The first time I brought home a ripe, juicy mango, I made a horrible mess of it. No one had clued me in to the unfortunate truth… unlike an apple, or a pear, which make themselves quite obvious, you kind of have to know how to cut a mango before you start. It’s got a huge pit, and the skin doesn’t come off easily without destroying the fruit. It’s actually very simple, but, like surgery, you sort of need to see how things are done before you start going all crazy with a knife.
Hand/mango modeling courtesy of Teresa, my wife and mango-cutting mentor.

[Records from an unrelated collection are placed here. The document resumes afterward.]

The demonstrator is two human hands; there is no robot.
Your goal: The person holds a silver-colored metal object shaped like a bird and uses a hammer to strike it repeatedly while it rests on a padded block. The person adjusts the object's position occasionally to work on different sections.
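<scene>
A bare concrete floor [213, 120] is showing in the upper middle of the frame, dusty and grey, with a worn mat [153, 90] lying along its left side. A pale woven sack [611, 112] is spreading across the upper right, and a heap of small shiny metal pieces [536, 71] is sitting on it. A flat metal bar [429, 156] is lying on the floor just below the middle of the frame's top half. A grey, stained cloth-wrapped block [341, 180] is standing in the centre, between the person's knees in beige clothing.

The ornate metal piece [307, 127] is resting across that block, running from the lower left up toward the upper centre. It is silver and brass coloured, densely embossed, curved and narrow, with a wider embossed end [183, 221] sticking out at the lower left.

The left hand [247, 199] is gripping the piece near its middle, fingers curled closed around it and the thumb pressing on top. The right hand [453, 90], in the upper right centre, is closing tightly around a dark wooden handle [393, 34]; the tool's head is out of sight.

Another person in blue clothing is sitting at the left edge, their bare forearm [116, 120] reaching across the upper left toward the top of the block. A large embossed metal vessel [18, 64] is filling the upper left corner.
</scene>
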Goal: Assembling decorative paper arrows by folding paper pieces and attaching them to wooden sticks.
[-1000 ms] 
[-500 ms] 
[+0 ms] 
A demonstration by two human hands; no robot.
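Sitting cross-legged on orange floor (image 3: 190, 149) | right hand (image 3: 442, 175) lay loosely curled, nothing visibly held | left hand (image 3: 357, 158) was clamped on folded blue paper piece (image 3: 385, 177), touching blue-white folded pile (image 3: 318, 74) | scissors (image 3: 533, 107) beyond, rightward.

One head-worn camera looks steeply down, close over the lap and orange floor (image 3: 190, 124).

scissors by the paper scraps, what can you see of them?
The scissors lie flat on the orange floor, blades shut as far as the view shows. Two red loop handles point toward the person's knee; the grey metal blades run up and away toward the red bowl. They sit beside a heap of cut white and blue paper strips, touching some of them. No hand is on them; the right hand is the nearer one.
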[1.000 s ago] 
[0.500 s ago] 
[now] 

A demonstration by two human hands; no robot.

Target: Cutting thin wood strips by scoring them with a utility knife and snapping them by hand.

First of all, determine if the mango is ready to eat. It should be slightly soft, but not mushy to the touch. If it seems right, stand the mango up on the side that is thinner (the way it doesn’t want to naturally stand up).
A mango pit is sort of flat. Standing it this way ensures the pit is on its side so that you can cut around it.
Cut one side of the flesh off.
Then cut the other. Hopefully you’ve missed the pit. If you do hit it, just move outward a little bit and try again.
Cut a few lines in the sides one way, down to the skin but not piercing it.
Then cut a couple of times the other way, making squares.
Flip the skin inside out, and you’ve got nice cubes of mango, which you can remove or eat right off the peel.
Don’t forget the center part, which you should peel, then shove into your hungry, juice-drenched face. This is probably the best part. Just don’t chomp down too hard on the pit.